Lin et al. found rates of bilateral blindness and severe hearing loss at 2.41% and 0.54% at 2 years of age and 0.28% and 2.8%, respectively at 5 years of age. The developmental findings at 2 years were found to be less predictive for later learning status, whereas impairments noted at 5 years were suggested to be associated with more challenges later in life (10). Burnett et al. further detailed the connection between perinatal factors and neurosensory impairments such as CP, blindness and deafness. Their findings are consistent with Lin et al. in that severe hearing and vision deficits are relatively infrequent among EPIs, with rates in toddlers less than 2% and 3%, respectively (10,19). A major risk factor for blindness in preterm infants and retinopathy of prematurity, is receiving medical care in lower resource settings, and these vision conditions have been associated with other medical comorbidities, such as cardiac anomalies. A significant risk factor for hearing impairment involves the use of ototoxic agents such as gentamicin in preterm infants that have an infection. Additionally, VPI with patent ductus arteriosus (PDA) are at increased risk of hearing impairment in toddlerhood (5% compared to 2% risk in infants without PDA) (10,19).

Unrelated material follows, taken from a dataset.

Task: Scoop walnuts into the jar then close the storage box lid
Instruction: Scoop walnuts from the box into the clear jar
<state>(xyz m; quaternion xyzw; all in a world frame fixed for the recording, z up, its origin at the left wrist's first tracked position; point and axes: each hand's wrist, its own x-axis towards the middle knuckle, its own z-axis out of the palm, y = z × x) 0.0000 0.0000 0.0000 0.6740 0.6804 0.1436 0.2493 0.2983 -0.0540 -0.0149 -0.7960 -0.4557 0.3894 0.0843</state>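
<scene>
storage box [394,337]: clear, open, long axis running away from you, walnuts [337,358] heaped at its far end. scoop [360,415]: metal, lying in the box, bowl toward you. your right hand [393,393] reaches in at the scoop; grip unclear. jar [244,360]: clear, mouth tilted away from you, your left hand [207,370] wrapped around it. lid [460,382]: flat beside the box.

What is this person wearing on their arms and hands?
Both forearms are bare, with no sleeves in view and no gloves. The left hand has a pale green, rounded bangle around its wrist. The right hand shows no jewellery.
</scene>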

Preterm infants are at higher risk of adverse neurodevelopmental outcomes when compared to their full-term counter parts. However, in recent years it appears that rates of certain neurologic and developmental conditions are occurring in rates lower than historically noted. It is likely that advances in neonatal medical intensive care may be contributing to these improved rates. Premature individuals with possible developmental or mental health concerns should be identified early on so that interventions can be implemented immediately. Even preterm infants that appear to be meeting developmental milestones should continue to be monitored closely as deficits may develop later. This can affect their quality of life all the way into adulthood. Further research on the impact of early-intervention programs on neurodevelopmental outcomes on preterm infants should be conducted, which can provide better understanding of the neurodevelopmental outcomes of preterm infants. Pediatric healthcare providers should continue to schedule follow-up appropriately, closely monitor former preterm infants for developmental delay, and provide appropriate anticipatory guidance to caregivers, ensuring that these vulnerable patients can achieve their greatest potential.
Conflicts of Interest: The authors have no conflicts of interest to declare.